Ms. Shin’s “Surface Tension” is a diptych fashioned from plywood sheets originally deployed at New York construction sites to protect pedestrians. She paints over the graffiti and other markings with similar shades of blue to create a “visual record of expression and redaction [that] engages the eye with the same push/pull dynamics of an Abstract Expressionist painting,” according to Mr. Nichols.
Acrylic yarn is Mr. Larson’s material of choice. While his pieces appear to be woven textiles, they are in fact carefully arranged patterns of yarn that cling to Velcro-covered supports. Each piece begins with a single strand laid down in a sinuous line that determines the rest of the composition.
Ms. Yamaoka pours urethane resin onto various supports, including Mylar and vinyl. Once poured onto the horizontal plane, the medium can produce unexpected eddies and occlusions as it cures. Though synthetic, the glossy monochromes suggest bodies of water, and the viewer’s reflection can also appear in the work.
Ms. Hinant’s curiously titled “Keeping Up With the Kardashians” consists of Ikea’s Istad resealable plastic bags filled with water and placed on the floor. While the choice of Ikea’s turquoise branding is in part a critique of consumer culture, the bags of water represent the fragile nature of equilibrium.

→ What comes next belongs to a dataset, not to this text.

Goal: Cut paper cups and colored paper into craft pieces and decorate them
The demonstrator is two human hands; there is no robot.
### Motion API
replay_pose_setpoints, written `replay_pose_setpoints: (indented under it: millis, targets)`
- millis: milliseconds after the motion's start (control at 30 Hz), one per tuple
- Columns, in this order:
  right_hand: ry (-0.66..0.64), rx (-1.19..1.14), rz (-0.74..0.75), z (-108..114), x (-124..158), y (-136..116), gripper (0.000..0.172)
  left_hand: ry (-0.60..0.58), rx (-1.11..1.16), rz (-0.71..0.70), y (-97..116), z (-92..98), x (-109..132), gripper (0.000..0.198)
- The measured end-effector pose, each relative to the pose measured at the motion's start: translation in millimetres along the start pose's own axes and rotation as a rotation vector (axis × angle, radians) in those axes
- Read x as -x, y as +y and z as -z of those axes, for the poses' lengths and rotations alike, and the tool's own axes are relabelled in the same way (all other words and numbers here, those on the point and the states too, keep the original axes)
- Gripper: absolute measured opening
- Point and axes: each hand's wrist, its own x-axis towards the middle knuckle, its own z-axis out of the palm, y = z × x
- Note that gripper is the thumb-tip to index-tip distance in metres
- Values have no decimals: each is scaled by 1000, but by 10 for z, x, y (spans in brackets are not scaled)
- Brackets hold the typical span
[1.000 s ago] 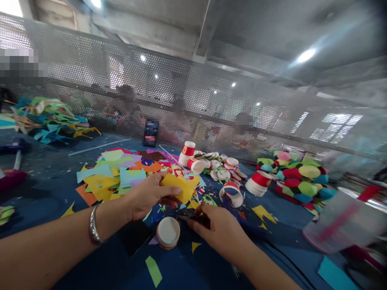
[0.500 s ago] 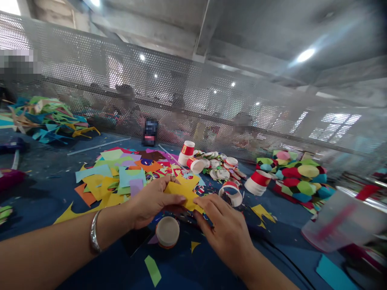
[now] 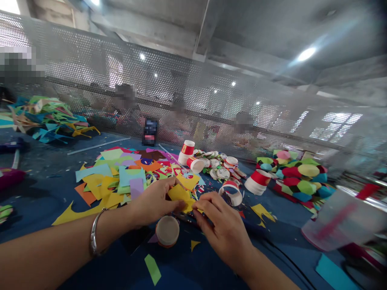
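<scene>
My left hand (image 3: 157,201) is closed around a piece of yellow paper (image 3: 181,198), thumb on top, a little above the table. Thumb and fingers of my right hand (image 3: 222,225) pinch at the paper's right edge, where a bit of yellow shows at the fingertips. Just below my left hand stands a short round cup piece (image 3: 167,231) with a pale top. A dark tool (image 3: 255,228) with a black cord lies partly hidden under my right hand.
Left of my hands spreads a pile of coloured paper pieces (image 3: 111,177). Beyond are red-and-white paper cups (image 3: 187,151) and a cut cup ring (image 3: 231,194). Colourful patchwork pieces (image 3: 299,173) and a translucent cup (image 3: 338,221) stand right. A perforated metal screen (image 3: 181,88) rises behind.
The yellow paper has tilted and sits lower in my left hand, showing less surface. My right fingers have drawn slightly away from its middle, toward the right edge.
</scene>
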Motion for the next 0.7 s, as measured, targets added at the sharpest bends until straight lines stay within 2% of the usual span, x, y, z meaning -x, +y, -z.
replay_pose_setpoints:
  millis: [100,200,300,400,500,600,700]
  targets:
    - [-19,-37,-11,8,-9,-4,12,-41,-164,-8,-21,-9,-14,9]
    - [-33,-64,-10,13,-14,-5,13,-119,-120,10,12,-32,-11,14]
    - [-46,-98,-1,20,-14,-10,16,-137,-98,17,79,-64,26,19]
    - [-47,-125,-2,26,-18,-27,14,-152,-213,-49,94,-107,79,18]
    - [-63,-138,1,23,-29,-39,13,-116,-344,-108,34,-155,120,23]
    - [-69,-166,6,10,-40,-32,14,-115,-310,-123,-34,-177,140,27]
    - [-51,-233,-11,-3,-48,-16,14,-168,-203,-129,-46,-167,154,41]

Ms. Sandin’s sculpture is based on the rattleback, a semi-ellipsoidal top that will rotate on its axis in a preferred direction but if spun the opposite way will wobble and pause before shifting direction. Like the ebb and flow of tides, the untitled sculpture is governed by the laws of physics but retains an element of mystery.
While much of the work expresses the show’s themes metaphorically, Mr. campus’s piece not only captures the literal movement of the tides but his larger body of videographs also “provide a sort of regional ballast or anchor to the show” in that they focus on the landscapes and seascapes of Eastern Long Island.
“Slack Tide” will open Saturday with a reception from 5 to 7 p.m. and continue through Oct. 13.